PROBLEM STATEMENT:
Give back each line of the data exactly as it reads, minus the pictures.

--- SUPPLIED MATERIAL Enclosed Below ---

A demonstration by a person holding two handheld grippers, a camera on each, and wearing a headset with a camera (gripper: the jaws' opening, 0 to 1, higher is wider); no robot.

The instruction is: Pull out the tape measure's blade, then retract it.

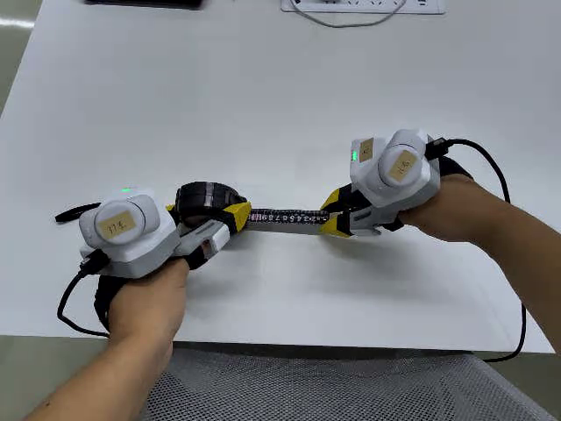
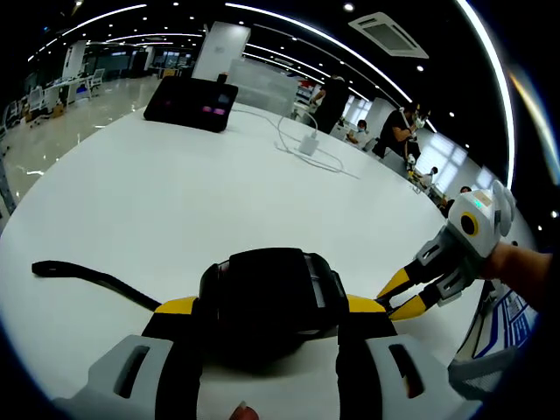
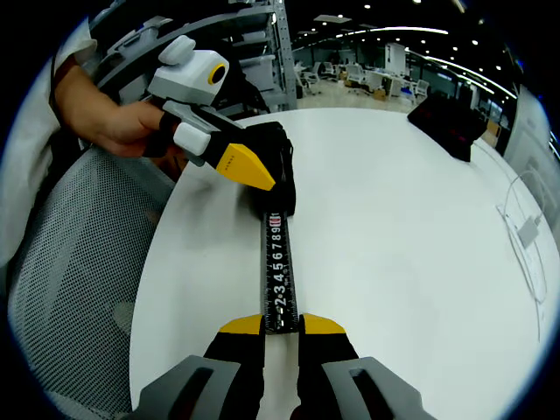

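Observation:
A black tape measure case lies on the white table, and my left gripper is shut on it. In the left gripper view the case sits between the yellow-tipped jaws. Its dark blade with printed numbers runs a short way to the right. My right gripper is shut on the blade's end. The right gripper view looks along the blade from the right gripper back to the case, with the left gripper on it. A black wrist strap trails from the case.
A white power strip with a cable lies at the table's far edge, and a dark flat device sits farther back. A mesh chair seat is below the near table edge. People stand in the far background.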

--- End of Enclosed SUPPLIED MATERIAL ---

SOLUTION BELOW:
A demonstration by a person holding two handheld grippers, a camera on each, and wearing a headset with a camera (gripper: the jaws' opening, 0 to 1, higher is wider); no robot.

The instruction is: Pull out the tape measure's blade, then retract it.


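Observation:
A black tape measure case lies on the white table, and my left gripper is shut on it. In the left gripper view the case sits between the yellow-tipped jaws. Its dark blade with printed numbers runs a short way to the right. My right gripper is shut on the blade's end. The right gripper view looks along the blade from the right gripper back to the case, with the left gripper on it. A black wrist strap trails from the case.
A white power strip with a cable lies at the table's far edge, and a dark flat device sits farther back. A mesh chair seat is below the near table edge. People stand in the far background.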

The output is done.